Engineering consulting firm

Butler International was a United States company in the airplane service, trucking, and technical-management industries. Founded as the Chicago, Illinois–based Butler Aviation in 1947, the company spread across the United States and acquired various other aviation companies, becoming by 1970 the country's largest aviation services company. In 1974, reflecting a diversity of business interests and services in Europe, it was renamed to Butler International. Once a "giant of the general aviation industry", the aviation division was sold in 1992 and merged in 1998 into Signature Flight Support, a company run by the British company Signature Aviation. The rest of the company was sold and ultimately declared bankruptcy in 2009, acquired by Butler America, (Note: Delaware company number 4690804) later Butler Aerospace & Defense, a subsidiary of Select Staffing. This successor company, now owned by Indian conglomerate HCL Technologies, works almost entirely as a technical and engineering support provider for Sikorsky Aircraft Corporation.

== History ==

=== As Butler Aviation ===

Butler Aviation was founded in Chicago in 1947 by Paul Butler, a businessman who also served as a lieutenant for the US Army Air Corps during World War I. The company expanded throughout the 1960s, including to New York City's LaGuardia Airport and Ronald Reagan Washington National Airport in Arlington, Virginia; by 1966 it had nine divisions, located in Baltimore; Boston; New York; San Francisco; Santa Monica; West Palm Beach; and three places in Chicago. The company offered fuels, aircraft maintenance, and a flight school. The company opened services in Europe in 1967. In 1967–8, the company was sold to Howell International Inc. (also known as Howell Electric Motors), an electric motors company, and reincorporated in Delaware; Howell renamed itself Butler Aviation International following the sale. Butler Aviation International acquired Miami-based aviation company Air International, also known as Aviation Investments Inc., in 1969, and later that year bought the Mooney Aircraft Corporation, an aircraft manufacturer. Butler also acquired the troubled Ted Smith Aircraft Company, maker of the twin-engine Ted Smith Aerostar, and in an attempt to save both companies, Butler merged it with Mooney to form the Aerostar Aircraft Corporation. The Mooney name was dropped in 1970 and its single-engine light aircraft were rebranded as Aerostars.

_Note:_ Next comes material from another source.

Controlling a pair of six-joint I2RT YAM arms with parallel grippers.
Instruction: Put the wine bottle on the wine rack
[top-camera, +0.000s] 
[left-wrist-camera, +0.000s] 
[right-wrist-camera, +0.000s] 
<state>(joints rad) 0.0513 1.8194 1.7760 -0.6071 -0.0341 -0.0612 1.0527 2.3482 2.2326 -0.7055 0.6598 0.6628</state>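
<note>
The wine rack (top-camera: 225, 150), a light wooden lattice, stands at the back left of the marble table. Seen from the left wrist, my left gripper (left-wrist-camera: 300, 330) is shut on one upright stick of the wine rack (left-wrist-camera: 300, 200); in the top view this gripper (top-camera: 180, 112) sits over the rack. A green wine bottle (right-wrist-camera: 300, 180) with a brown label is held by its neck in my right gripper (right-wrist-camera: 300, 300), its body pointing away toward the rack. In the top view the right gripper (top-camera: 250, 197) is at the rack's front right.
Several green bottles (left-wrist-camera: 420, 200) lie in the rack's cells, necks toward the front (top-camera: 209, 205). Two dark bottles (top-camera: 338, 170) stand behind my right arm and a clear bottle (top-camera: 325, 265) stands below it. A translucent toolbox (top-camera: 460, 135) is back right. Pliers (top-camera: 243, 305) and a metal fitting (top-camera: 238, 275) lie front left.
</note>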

Butler formulated a plan to consolidate aircraft production at the Mooney plant in Kerrville, Texas, and close the Ted Smith plant in Van Nuys, California, but became mired in a dispute with the American Cement Company, the Ted Smith Aircraft Company's former owner, over alleged corrosion problems with the twin-engine Aerostar. The Federal Aviation Administration (FAA) investigated and found that no such problem existed, but the dispute resulted in the suspension of production and the cancellation of the plant relocation plan. Meanwhile, Ted R. Smith, the aircraft designer and founder of the company bearing his name, began a campaign to buy his design back and restart production.

By 1970 Butler was the US's largest seller of airplane fuel—about 300 million US gallons (300,000,000 usgal) a year—and a publicly traded company on the American Stock Exchange. However, the Aerostar Aircraft venture was not a success; Butler closed the Mooney plant in early 1971 and it remained closed for more than two years. Ted R. Smith and Associates bought back the dormant twin-engine Aerostar line in 1972. In October 1973, Republic Steel Corporation acquired the Mooney aircraft line, restored the Mooney Aircraft Corporation name, and resumed production in 1974. After some restructuring, and in the face of its accumulated diversity of services, in 1974 Butler was renamed "Butler International" and the aviation division made a subsidiary.

=== As Butler International ===
Butler International Transport, a subsidiary, was formed as a trucking division, and a contract-based technical help division, renamed in 1978 to Butler Service Group, provided technical and management support to airline, chemical, nuclear energy, and utility companies. The company saw continuous revenue and earnings growth from 1971 to 1978, reaching $3.60 million in net income in 1975, $5.5 million in 1977, and $6.8 million in 1978. The company acquired North American-TAB Inc., an Illinois-based communications and industry equipment company, in 1977.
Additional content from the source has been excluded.